The Mexican has two IndyCar wins under his belt and has just finished a career-best of fifth in the 2004 Champ Car standings for Herdez Competition. Alongside the American single-seater aspirations, though, he’s long held designs on the ultimate goal of a Formula 1 drive.
As such, aged 29, he’s in advanced talks with sponsors to put together a package for a full grand prix season. In order to seal the deal, he’s on a flight to Europe as there’s a chance to impress on a maiden F1 test.
Finally, he lowers himself into the carbonfibre tub and heads out of the garage. But it’s only for a solitary installation lap. After that, the day is done and before long commercial partners walk away. Barely three miles in, the F1 dream is over.

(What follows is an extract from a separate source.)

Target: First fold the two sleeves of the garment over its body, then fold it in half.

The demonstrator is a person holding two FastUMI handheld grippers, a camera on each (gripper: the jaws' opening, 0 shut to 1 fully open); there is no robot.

Granted, even a handful of corners in a GP machine is more than most will ever experience. But it nevertheless makes for a bitter pill for Dominguez to have swallowed, especially when he had been all set to extensively test the Toyota-powered Jordan EJ15 ahead of a proposed seat for the 2005 season.
“Back then, the team was in the middle of switching hands from Jordan to Midland,” Dominguez tells Autosport. “I had always had an interest in racing in Formula 1. We did get interest from the new team, so I flew to England in order to do a test.